The firing prompted Kameny to become a gay rights activist. By 1961, he and Jack Nichols had co-founded the Mattachine Society of Washington, one of America's earliest gay rights groups.
The group asked for fair and equal treatment for gay federal employees, campaigned to overturn sodomy laws, and worked to remove the classification of homosexuality as a mental disorder in the manuals of professional medical associations.
In 1971, Kameny became the first openly gay person to run for Congress. He later served as the first openly gay member of the District of Columbia's Human Rights Commission.
In 2006, Kameny said: "I have tended not to adjust myself to society but with considerable success have adjusted society to me and society is much the better off for the adjustments that I have administered."
Chad Griffin, president of AFER's board of directors, called Kamery an American hero.
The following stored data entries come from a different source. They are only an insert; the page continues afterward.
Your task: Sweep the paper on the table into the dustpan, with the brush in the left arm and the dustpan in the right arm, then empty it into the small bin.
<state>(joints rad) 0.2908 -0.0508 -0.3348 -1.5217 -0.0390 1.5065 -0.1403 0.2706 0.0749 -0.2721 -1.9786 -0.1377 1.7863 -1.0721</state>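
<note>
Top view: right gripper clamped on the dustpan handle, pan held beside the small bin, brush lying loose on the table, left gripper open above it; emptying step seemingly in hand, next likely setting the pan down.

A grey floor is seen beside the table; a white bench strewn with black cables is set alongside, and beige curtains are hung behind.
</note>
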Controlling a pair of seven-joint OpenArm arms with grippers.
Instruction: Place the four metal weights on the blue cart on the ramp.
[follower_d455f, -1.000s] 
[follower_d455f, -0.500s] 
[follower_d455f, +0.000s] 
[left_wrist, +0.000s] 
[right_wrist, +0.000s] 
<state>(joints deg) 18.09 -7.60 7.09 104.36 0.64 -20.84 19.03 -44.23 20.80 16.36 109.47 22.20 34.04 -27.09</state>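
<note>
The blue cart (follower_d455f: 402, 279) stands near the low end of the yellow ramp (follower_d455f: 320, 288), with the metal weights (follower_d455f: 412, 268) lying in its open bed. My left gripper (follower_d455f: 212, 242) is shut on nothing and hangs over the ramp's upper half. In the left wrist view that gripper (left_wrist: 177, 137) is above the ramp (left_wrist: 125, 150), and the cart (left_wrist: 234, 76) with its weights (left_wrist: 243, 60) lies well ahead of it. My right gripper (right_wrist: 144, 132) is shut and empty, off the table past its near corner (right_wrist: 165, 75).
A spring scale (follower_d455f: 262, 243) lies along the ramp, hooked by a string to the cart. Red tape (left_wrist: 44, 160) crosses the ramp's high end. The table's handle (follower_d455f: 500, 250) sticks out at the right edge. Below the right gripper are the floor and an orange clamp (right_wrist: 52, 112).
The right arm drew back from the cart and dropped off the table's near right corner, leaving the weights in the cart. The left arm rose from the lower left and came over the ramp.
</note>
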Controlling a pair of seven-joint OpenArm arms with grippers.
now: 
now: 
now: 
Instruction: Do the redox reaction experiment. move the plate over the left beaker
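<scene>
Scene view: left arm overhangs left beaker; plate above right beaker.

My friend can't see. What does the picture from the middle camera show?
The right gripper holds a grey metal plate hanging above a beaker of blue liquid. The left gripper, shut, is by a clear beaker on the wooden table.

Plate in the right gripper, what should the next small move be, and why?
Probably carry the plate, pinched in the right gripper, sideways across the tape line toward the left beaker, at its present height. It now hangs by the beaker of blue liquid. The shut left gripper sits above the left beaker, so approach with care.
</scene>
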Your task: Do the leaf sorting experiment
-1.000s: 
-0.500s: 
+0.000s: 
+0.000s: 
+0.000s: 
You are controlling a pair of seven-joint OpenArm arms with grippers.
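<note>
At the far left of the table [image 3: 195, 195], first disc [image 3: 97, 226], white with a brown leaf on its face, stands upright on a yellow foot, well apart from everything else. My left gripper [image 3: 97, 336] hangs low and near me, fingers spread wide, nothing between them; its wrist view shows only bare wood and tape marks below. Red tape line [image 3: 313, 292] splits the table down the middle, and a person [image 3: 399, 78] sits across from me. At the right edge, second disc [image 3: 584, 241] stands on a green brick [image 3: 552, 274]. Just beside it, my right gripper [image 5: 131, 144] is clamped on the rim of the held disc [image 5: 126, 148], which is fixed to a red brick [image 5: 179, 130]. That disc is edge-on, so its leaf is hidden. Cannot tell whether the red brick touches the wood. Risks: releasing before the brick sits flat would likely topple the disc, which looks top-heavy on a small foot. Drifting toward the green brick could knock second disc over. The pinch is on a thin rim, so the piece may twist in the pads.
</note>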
"America has lost a hero today," Griffin said in a statement. "Out and proud, Frank Kameny was fighting for equality long before the rest of us knew we could. Because there was one Frank Kameny, trailblazing and honest enough to speak out 50 years ago, there are now millions of Americans, coming out, speaking out and fighting for their basic civil rights. His is a legacy of bravery and tremendous impact and will live on in the hearts and minds of every American who values equality and justice."